全員が下を向いて、ただひたすら会長の言葉を聞いていた。
「彼は、本当にみなさんの為に仕事をしてくれていたんです。そして、悪い噂が流れていて、自分がやめないといけなくなっても、文句ひとつ言いませんでした。その時の彼の気持ちは私にはわかりません。しかし、あなた達は彼と同じように、困っているなら助けたいと思っていた相手に、そのようにいきなり裏切られて、笑って身を引けますか? 私にはそんなことはできません。なのに彼は、みなさんのためだと言って、笑って身を引いてくれました。なぜあなた達は、そんな彼にこんな仕打ちが出来るのですか!? 今もなお、こんな無責任な噂話を流すことにより、彼は苦しんでいるんですよ!?」
今まで凛とした声で話していた白川会長の声が、最後らへんには震えてて、叫びにも近い声に変わっていた。
白川会長の声が、どれだけの生徒の心に届いてるのかわからない。
ただ、うるさいと思ってる人――こんなのは芝居だと思ってる人もいるのかもしれない。
いくら白川会長の言葉とはいえ、説教をされて素直に受け入れられるかというと、そうではないのかもしれない。
でも――それでも、涙を浮かべている生徒が複数人いるのが、私からは見えた。
「とはいえ、私からそれだけを聞いても信じられないかもしれませんね。
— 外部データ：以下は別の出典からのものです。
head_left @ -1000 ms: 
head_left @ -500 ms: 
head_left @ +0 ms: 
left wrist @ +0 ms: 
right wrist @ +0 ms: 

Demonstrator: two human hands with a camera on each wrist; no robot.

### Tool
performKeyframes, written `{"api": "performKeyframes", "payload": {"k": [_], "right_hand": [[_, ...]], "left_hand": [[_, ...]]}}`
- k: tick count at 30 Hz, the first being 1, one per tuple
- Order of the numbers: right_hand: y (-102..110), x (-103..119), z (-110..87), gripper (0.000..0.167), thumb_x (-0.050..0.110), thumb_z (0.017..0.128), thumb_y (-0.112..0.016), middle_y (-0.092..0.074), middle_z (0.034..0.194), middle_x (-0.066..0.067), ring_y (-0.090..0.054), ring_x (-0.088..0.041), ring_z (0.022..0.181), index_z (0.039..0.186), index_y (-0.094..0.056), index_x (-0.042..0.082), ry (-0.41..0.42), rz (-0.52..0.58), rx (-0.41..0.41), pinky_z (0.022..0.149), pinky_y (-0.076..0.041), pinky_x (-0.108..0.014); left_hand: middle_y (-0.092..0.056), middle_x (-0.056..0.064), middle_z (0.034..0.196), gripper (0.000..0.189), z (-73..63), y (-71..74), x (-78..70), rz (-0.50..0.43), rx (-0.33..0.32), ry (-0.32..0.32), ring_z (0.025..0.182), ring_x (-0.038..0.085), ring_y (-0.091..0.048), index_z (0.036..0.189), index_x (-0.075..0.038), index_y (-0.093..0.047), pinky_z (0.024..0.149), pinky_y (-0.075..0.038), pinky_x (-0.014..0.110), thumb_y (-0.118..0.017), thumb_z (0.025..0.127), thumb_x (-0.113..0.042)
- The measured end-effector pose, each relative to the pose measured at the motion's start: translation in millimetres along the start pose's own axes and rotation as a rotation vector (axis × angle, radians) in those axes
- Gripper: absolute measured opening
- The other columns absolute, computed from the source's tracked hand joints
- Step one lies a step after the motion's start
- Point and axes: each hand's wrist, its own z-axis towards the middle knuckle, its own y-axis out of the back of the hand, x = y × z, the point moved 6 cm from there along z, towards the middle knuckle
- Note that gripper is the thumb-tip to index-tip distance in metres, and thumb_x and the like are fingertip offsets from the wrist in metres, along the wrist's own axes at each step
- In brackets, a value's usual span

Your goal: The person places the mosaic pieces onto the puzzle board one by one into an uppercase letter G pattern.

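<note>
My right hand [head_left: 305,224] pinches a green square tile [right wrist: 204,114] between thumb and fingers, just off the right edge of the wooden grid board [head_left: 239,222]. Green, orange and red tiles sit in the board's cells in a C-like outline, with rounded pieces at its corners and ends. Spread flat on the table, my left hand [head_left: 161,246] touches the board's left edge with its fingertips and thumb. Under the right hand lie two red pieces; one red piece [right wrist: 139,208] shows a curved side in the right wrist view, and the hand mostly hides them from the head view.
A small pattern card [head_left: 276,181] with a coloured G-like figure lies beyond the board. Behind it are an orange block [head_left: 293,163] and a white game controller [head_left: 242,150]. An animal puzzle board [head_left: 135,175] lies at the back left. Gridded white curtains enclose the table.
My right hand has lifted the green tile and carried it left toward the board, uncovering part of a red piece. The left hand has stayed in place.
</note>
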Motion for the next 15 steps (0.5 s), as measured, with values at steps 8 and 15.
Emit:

一度だけ、彼が付き合ってるように見せていた女の子がいます。彼女の話にも耳を傾けて下さい――」
白川会長がそう言ったのを確認し、私は今まで手を繋いでいた華恋ちゃんを見る。
「華恋ちゃん、がんばってね?」
「うん――!」
華恋ちゃんは私に笑顔を向けると、手を離して壇上へと歩いていく。
私達が駄目元で頼んだお願い事を、華恋ちゃんはOKしてくれた。
彼女が話してくれるのは、龍がどうして華恋ちゃんの彼氏役をしていたかということ。
それはつまり――自分がいじめられていたという、本来なら打ち明けたくないことを打ち明けないといけない。
でも、今の彼女からはそんな事を打ち明けないといけないという不安よりも、頑張ろうという思いが伝わってくる。
気が弱くて、いつも私や龍の背中に隠れてくっついていたのになー……。
そんな華恋ちゃんがこんな風に頑張ろうとしてるのは、やっぱり龍の為なんだろうなー……。
華恋ちゃんも龍の事が大好きだったもんね……。
好きな人の為に変われるって、凄いなー……。
――――あの人見知りの華恋ちゃんが、こんなにも頑張ろうとしてるんだ――私も負けてられないよね!
私は白川会長と入れ替わるように壇上に立った華恋ちゃんを見ながら、自分のやらなければいけないことのために、一つ大きな深呼吸をするのだった――。